**ASSIGNMENT**
From the data below, give the number of lines holding the word "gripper", with nothing else added.

**DATA BLOCK**
────────────────────

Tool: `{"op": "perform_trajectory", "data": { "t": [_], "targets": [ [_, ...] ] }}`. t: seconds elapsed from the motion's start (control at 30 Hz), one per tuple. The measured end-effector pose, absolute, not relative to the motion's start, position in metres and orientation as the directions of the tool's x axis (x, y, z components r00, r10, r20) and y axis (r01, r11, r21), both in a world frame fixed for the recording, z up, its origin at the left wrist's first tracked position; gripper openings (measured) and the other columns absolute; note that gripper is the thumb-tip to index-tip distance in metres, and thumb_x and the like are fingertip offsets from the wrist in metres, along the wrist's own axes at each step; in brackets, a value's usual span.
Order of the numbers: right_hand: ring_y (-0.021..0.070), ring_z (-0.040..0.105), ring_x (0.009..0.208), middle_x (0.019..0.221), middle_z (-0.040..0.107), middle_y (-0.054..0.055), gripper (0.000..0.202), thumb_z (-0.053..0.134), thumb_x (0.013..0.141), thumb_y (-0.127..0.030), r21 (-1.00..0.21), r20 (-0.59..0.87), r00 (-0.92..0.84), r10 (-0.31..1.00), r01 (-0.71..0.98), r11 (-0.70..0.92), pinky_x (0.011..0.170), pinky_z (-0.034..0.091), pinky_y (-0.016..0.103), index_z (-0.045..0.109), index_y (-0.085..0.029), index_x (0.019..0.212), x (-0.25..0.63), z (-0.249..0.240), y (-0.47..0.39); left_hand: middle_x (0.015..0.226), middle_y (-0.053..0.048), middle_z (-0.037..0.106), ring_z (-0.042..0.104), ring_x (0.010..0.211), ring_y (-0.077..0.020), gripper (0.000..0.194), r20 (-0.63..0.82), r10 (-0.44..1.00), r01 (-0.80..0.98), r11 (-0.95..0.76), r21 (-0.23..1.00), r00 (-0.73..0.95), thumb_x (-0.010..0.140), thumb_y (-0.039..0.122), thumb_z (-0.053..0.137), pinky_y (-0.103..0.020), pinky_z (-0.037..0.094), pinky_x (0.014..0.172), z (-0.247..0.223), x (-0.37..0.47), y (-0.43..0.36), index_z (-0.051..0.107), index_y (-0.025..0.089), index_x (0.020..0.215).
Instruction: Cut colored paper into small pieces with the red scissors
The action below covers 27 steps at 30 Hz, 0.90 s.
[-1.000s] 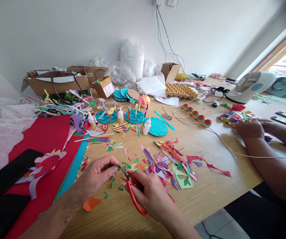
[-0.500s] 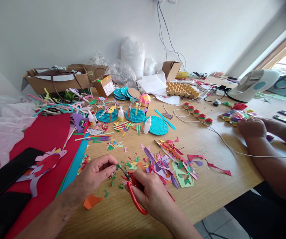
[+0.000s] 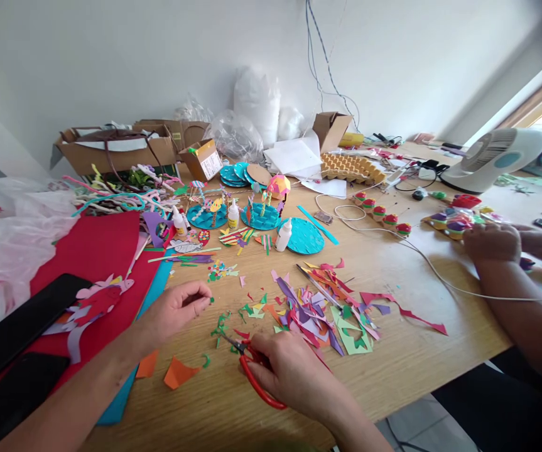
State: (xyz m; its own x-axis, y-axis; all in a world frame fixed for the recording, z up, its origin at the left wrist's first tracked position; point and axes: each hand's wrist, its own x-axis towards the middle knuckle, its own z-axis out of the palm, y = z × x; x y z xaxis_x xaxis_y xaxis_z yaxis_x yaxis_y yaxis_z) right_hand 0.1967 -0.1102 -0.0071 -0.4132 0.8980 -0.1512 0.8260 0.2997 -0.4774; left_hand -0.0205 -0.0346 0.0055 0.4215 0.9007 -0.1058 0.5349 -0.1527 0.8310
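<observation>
Between thumb and forefinger, my left hand (image 3: 179, 314) pinches a tiny green paper piece (image 3: 212, 300) above the table. My right hand (image 3: 284, 370) is closed round the red handles of a pair of scissors (image 3: 256, 384); the blades point left toward small green clippings (image 3: 221, 326) on the wood. Nearer to me lies an orange paper scrap (image 3: 179, 373). To the right of the scissors spreads a heap of coloured paper scraps (image 3: 308, 307). Beyond my left hand sits a small pile of multicoloured dots (image 3: 222, 270).
Glue bottles (image 3: 284, 235) stand by blue painted discs (image 3: 304, 236). Red card (image 3: 86, 251) and two black phone-like slabs (image 3: 26, 326) lie at left. A white cable (image 3: 433, 273) crosses the right side, where another person's hands (image 3: 492, 242) work on painted egg-carton pieces (image 3: 449, 223).
My left hand has drawn back left from the scissors with the green piece. The scissors have shifted slightly down. The view has turned a little to the left.
</observation>
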Motion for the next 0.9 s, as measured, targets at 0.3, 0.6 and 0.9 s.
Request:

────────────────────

**ANSWER TO THE PROBLEM**
2